Widely recognized as effective, Cognitive Behavioral Therapy (CBT) has been demonstrated experimentally to improve emotional health. The theory behind CBT, as most people involved in mental health care (whether clients or providers) understand, is that you can change how you feel by changing how you think. Leaving aside the question of whether you should change how you feel (I’ll deal with that in a later post), if you learn the techniques, they seem to work. At least they did for me. I learned to cut my depression and anxiety in half, easily. I also started sleeping better, just by not driving myself nuts with worry. Good stuff!

It’s called ‘therapy’, but is it? In truth, it is a set of methods for working with thought to keep it from wrecking your life. Person-to-person ‘therapy’ is not absolutely necessary. I got most of what I needed from a book or two, and you can search Amazon to find any number of texts on the subject. (They all look about the same to me.)

So how about learning the techniques from a computer?

I was not surprised to find out this is already possible. I came across one article about an internet-based protocol for teaching CBT techniques to manage insomnia.

I am not a big fan of therapy, even though (or because) I have undergone more than 20 years of weekly sessions. In truth, I have found it almost as often harmful as helpful. Maybe someone with a good, strong sense of identity and purpose could visit a well-skilled and careful therapist and do really well. At my best, and with the best therapists, that has been my experience. The problem has been that usually by the time I’ve stumbled into therapy I’ve been pretty well crushed emotionally. Desperate for guidance and support, I have given my counselors far too much control over my decisions. Later on, when I’ve felt better, too often the choices made under a therapist’s influence look like his or her choices, not mine. His or her values shine through, and mine get obscured.

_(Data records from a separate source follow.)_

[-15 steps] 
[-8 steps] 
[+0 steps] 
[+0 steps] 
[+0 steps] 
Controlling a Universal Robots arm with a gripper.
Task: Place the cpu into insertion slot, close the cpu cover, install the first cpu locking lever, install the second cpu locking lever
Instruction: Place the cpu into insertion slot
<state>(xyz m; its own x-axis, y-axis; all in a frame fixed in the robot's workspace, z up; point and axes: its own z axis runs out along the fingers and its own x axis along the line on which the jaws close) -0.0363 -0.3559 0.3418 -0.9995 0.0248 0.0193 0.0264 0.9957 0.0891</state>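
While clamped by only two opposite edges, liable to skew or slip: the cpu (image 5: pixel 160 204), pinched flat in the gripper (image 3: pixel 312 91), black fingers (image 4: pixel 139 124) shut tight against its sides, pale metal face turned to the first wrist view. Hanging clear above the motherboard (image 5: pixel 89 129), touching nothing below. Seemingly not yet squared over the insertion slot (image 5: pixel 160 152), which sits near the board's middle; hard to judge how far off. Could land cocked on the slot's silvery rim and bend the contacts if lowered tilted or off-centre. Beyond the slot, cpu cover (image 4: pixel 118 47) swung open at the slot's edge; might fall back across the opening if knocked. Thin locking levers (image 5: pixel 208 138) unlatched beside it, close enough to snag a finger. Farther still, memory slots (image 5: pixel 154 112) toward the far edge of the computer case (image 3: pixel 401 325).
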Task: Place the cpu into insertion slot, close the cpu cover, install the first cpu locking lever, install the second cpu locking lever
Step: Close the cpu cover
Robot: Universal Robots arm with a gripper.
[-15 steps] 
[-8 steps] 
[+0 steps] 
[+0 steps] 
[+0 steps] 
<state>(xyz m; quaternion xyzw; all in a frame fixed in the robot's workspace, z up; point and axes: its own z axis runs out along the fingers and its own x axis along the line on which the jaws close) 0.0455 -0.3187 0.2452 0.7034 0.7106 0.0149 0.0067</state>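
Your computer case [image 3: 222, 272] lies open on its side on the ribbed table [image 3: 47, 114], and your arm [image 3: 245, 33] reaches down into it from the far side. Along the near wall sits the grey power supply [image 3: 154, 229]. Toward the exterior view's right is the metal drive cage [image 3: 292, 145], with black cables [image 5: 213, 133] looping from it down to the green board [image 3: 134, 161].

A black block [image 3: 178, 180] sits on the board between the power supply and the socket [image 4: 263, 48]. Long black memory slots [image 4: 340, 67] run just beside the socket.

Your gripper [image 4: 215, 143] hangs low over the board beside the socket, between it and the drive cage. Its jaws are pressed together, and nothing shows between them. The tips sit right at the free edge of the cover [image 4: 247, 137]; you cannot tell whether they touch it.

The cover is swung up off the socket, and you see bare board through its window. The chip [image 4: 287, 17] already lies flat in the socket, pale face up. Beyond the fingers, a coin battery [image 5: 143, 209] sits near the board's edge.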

Maybe a computer therapist would have been safer. I would not have leaned on a computer for support in the same way. I could have just learned the techniques, and relied on my own personality for courage and strategy. Given the never-ending effort by insurance companies to reduce mental health expenses, it is safe to assume that this method of delivery will become widespread. As much as I think psychiatry services should be covered by health plans, perhaps it would not be a terrible thing if some of the care came from silicon circuitry rather than the neuronal networks of a (fallible and corruptible) human brain.

I like people. There is no substitute for the warmth and support of another human being. But paying a therapist to guide me through life has not always worked well. I would not have become a doctor and a surgeon had it not been for a therapist who vehemently encouraged me to look for the highest paying job within my reach. Without those choices, I might not have damaged my neck by leaning over an operating table four days a week. I might not have lost my career at age 42, and might not have had a nervous breakdown. Who knows how my life would have gone? There’s little benefit to thinking about ‘what if..,’ but obviously therapists with poor boundaries can push vulnerable clients in directions that may prove disastrous.

The crucial decision about my career direction should have been made by me under the influence of family and friends. A person paid to help me (especially one who later admitted he was a cocaine addict and alcoholic) should not have been the one to choose. I was too young and emotionally weakened to understand how vital it was to make my own choices, and I allowed myself to be swayed away from my heart’s native desire (to study nature and ecology).

So I applaud the development of computer systems to teach mental health techniques. Psychotherapy can be helpful, but sometimes it is better to let people find strength and solutions on their own. Therapy should be a tool, not a crutch.